--- THE PROBLEM ---
Only one span of the listing below should come back. It runs from the line with "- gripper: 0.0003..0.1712" through the line with "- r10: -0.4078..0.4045", and each of its lines must be reproduced exactly.

—————

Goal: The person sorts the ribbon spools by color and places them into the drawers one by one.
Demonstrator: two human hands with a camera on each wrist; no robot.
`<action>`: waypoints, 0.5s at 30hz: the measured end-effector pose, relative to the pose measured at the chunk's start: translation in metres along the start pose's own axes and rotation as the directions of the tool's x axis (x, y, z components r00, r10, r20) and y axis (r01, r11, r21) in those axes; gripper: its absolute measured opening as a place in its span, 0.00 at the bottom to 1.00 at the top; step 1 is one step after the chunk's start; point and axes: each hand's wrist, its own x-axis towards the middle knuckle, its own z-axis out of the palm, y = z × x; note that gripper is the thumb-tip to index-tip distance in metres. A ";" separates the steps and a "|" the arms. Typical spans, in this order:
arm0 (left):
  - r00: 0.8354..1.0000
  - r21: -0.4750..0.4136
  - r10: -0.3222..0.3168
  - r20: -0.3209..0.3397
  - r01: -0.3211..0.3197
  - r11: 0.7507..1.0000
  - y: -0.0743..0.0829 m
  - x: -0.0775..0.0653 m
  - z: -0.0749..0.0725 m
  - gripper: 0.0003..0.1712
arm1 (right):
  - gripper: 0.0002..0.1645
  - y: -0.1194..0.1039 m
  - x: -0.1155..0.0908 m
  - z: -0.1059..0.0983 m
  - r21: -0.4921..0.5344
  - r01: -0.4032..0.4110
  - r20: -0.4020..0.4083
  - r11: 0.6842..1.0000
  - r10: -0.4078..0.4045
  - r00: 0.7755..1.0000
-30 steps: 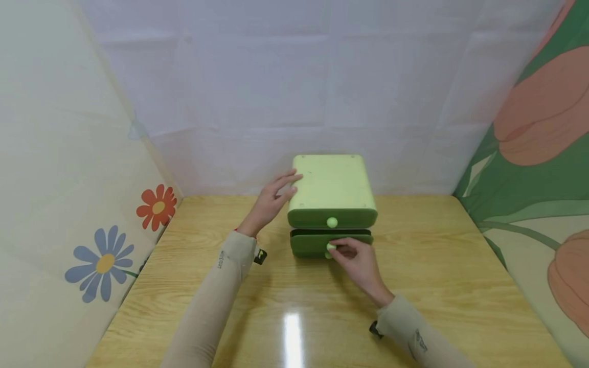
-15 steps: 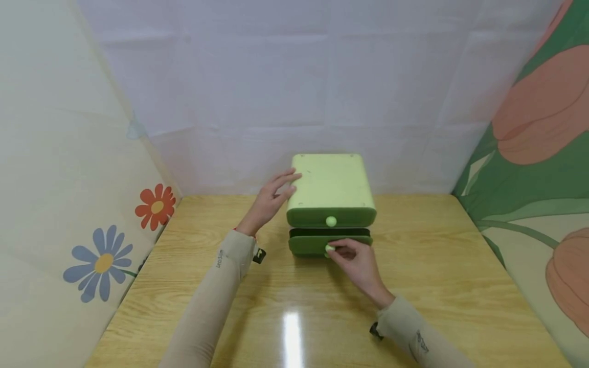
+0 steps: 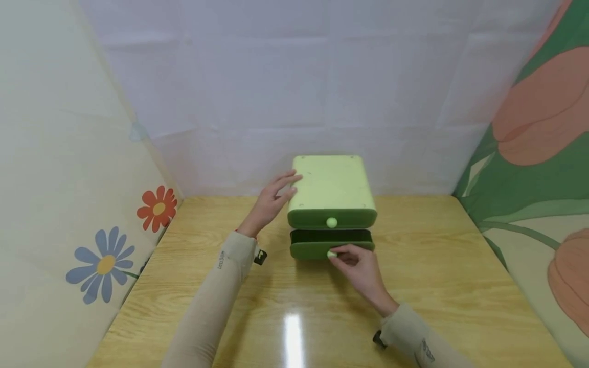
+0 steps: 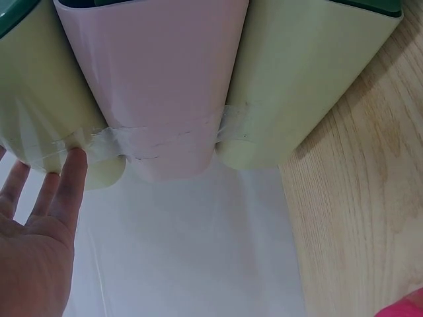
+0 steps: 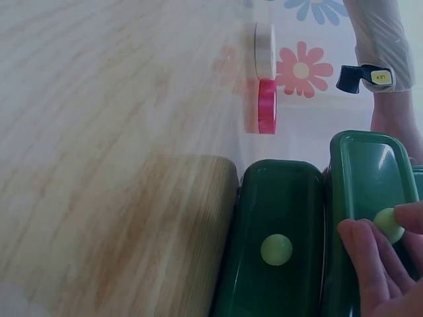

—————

--- YOUR RESPONSE ---
  - gripper: 0.0003..0.1712
arm1 (right):
  - gripper: 0.0002..0.1645
  - y: -0.1194..0.1039 m
  - x: -0.1155..0.0908 m
  - z: -0.1059..0.0983 m
  - r21: -0.4921..0.5344
  - r01: -0.4032..0.4110
  - r20: -0.4020..0.4083
  - r11: 0.6842..1.0000
  - r10: -0.4078..0.4045

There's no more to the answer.